Heute sind wir früher aufgestanden als geplant, da wir aufgrund überfluteter Straßen in diesem Gebiet einen größeren Umweg fahren müssen, um zu den Himbas in der Nähe des Etosha National Park zu kommen. Wir erreichen den Campingplatz jedoch trotzdem frühzeitig. Die zwei Stunden zur freien Verfügung nach unserer Ankunft nutzen wir, um einfach auf den Matratzen in der Sonne zu liegen und zu entspannen. Danach besuchen wir das Himba Dorf. Die Himbas sind ein Buschvolk, welches noch auf traditionelle Art und Weise leben will. Jedoch fühle ich mich bei dem Besuch und dem Anblick dieser Menschen nicht wirklich wohl, so dass ich nur einige Bilder mache, mir ein paar Sachen anhöre und mit Tom zusammen frühzeitig wieder zurück zum Campingplatz gehe.

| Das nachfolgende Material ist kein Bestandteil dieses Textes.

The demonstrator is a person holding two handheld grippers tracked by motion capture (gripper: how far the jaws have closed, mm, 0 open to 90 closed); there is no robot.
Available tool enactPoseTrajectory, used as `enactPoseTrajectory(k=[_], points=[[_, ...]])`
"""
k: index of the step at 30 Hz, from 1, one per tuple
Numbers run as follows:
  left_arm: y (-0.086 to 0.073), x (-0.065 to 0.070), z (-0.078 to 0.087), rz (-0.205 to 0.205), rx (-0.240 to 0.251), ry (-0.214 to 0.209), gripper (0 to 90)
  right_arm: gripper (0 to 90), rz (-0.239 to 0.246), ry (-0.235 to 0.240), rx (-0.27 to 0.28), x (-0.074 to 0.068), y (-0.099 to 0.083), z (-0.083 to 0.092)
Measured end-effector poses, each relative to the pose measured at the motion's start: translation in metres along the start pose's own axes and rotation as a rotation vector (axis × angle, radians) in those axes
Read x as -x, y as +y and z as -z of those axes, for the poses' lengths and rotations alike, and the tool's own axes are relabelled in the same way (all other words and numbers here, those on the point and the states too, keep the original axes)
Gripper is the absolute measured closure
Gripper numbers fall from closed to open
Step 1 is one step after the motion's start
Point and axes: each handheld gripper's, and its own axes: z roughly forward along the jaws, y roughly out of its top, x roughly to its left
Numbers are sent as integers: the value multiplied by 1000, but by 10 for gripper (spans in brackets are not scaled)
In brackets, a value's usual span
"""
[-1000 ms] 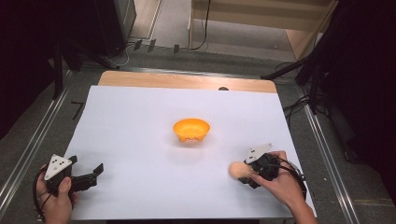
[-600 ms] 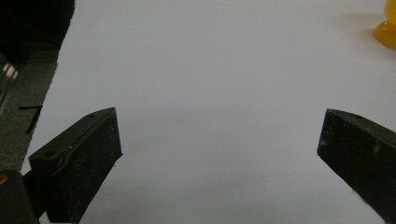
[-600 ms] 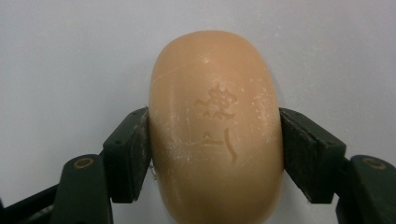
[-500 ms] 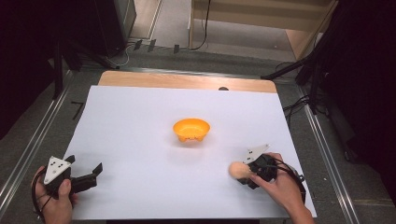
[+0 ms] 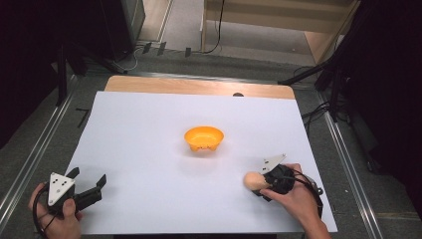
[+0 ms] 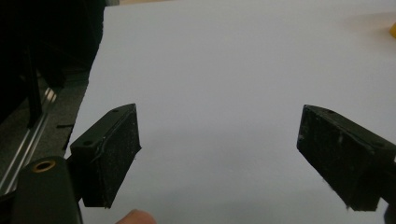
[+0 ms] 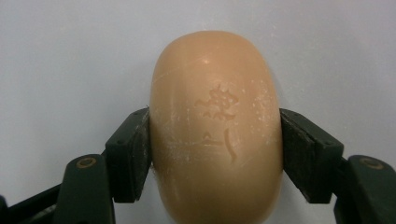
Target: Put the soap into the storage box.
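Observation:
A peach-coloured oval soap bar (image 5: 253, 180) with embossed marks lies low over the white sheet at the front right. My right gripper (image 5: 257, 185) is shut on it; in the right gripper view the two black pads press the soap bar (image 7: 215, 126) on both sides, right gripper (image 7: 215, 151). An orange bowl (image 5: 204, 138) stands near the middle of the sheet, apart from both grippers. My left gripper (image 5: 88, 177) rests open at the front left corner, held by a hand. In the left gripper view its jaws stand wide apart, left gripper (image 6: 219, 149), over bare white sheet.
The white sheet (image 5: 149, 124) covers most of the table, with a wooden strip (image 5: 199, 85) bare along the far edge. Metal rails run along both sides. A sliver of the orange bowl (image 6: 393, 31) shows at the left gripper view's right edge.
My left gripper has drifted a little to the left and toward the near edge. The right gripper and the soap bar have stayed in place.

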Motion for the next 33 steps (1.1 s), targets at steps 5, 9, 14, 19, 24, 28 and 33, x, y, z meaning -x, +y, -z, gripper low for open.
enactPoseTrajectory(k=[5, 9, 14, 19, 24, 28, 33], points=[[1, -3, -2, 25, -5, 4, 138, 327, 3, 5, -5, 2, 4, 0], [2, -3, -4, 20, -21, 9, 135, 328, 13, -2, -5, 3, 11, 2], [2, -4, -6, 33, -44, 2, 135, 328, 46, 1, 26, 7, 23, 12], [2, -4, -6, 30, -42, -4, 135, 327, 79, 3, 39, 11, 36, 19], [3, -4, -6, 32, -46, -6, 135, 327, 114, 8, 34, 13, 54, 25], [3, -5, -7, 28, -48, -7, 124, 327, 132, 9, 36, 13, 64, 27], [4, -5, -8, 25, -45, -9, 121, 327, 157, 10, 45, 16, 81, 29]])
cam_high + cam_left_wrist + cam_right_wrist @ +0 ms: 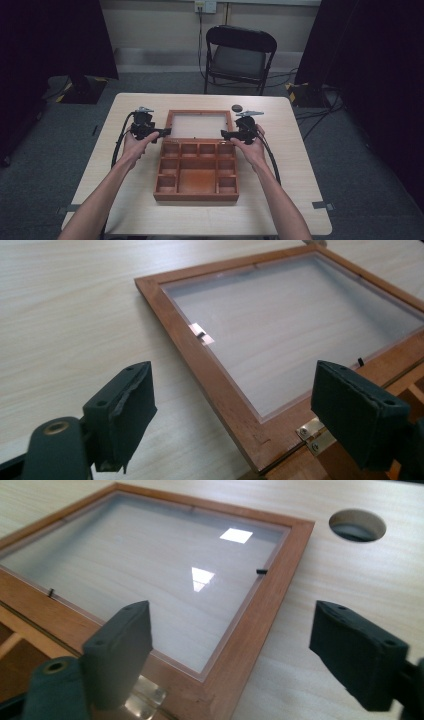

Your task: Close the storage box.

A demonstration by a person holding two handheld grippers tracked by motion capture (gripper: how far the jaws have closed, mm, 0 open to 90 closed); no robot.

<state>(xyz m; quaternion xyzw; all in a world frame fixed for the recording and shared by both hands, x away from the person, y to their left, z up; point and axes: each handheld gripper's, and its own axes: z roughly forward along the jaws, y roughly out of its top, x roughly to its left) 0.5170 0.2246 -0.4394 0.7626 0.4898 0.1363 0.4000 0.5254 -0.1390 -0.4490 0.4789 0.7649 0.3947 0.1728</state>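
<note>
A brown wooden compartment box (pixel 196 172) with its glass-paned lid (pixel 199 125) folded flat sat at centre frame on the pale wooden surface (pixel 300 165). The left gripper (pixel 162 132) and right gripper (pixel 226 134) flanked the lid's near corners, jaws released, grasping nothing.

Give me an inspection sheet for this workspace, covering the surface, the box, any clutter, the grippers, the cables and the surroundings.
Surface: pale wood table, round hole near the far edge.
Job's things: wooden box with empty compartments; its glazed lid lies open flat on the table.
Clutter: nothing seen.
Grippers: left gripper and right gripper at the lid's near corners, jaws open, holding nothing.
Cables: one black cable trails from each gripper.
Surroundings: folding chair, dark curtains, grey carpet.
</note>
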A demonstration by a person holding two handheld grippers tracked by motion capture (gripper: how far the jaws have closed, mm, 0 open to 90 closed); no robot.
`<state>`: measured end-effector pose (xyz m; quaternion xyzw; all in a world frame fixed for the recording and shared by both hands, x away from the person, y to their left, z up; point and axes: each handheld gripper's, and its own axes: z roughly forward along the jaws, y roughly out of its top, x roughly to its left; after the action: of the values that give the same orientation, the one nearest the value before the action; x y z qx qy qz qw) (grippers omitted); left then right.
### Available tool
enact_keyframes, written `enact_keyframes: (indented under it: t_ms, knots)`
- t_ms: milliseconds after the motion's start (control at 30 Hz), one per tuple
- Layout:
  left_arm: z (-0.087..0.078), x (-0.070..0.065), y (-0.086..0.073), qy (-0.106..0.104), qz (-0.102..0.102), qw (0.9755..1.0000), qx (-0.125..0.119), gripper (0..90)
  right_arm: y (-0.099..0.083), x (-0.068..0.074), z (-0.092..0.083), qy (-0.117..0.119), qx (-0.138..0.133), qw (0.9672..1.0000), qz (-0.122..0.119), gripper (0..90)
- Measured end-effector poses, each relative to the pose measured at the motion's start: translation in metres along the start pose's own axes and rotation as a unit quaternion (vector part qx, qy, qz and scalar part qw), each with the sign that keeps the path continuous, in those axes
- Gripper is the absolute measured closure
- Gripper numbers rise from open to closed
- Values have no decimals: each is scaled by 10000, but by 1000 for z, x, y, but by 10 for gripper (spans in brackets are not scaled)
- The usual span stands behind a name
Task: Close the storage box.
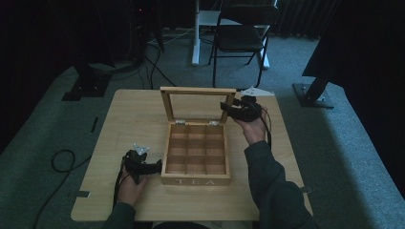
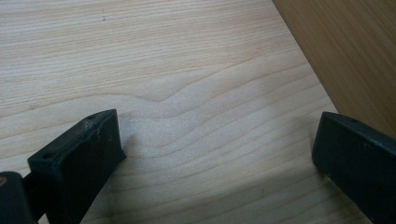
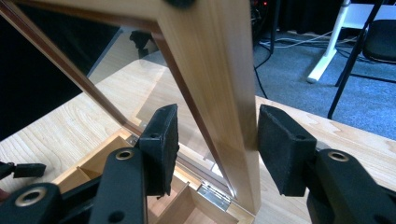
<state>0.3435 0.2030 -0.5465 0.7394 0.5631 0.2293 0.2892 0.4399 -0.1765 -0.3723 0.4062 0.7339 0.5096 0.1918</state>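
Two grippers: left gripper rests on the table with jaws wide apart and empty, just beside the open wooden tea box mid-table. Right gripper straddles the upright glass lid's frame; its view shows one pad at the wood, the other slightly off.

The wooden frame of the glass-paned lid on the pale compartmented tea box runs off the top edge of the right gripper view — its upper corner is cut off. Toward twelve o'clock in the high view, the black folding chair loses its backrest top to the frame. Whether the right gripper presses the lid's frame is unclear — one pad seems slightly apart.
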Motion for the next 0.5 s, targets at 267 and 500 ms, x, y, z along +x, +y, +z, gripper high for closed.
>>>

Am Abend sitzen wir wieder ums Lagerfeuer, hören Geschichten, welche Lesley zum Besten gibt, und trinken dabei heute einen Rotwein, den Jen besorgt hat. In der Nacht ist es windstill, es gibt keinen Regen und nervige Insekten fehlen ebenfalls, weshalb ich heute unter freiem Himmel schlafen werde und nur Millionen leuchtende Sterne über mir habe. Herrlich!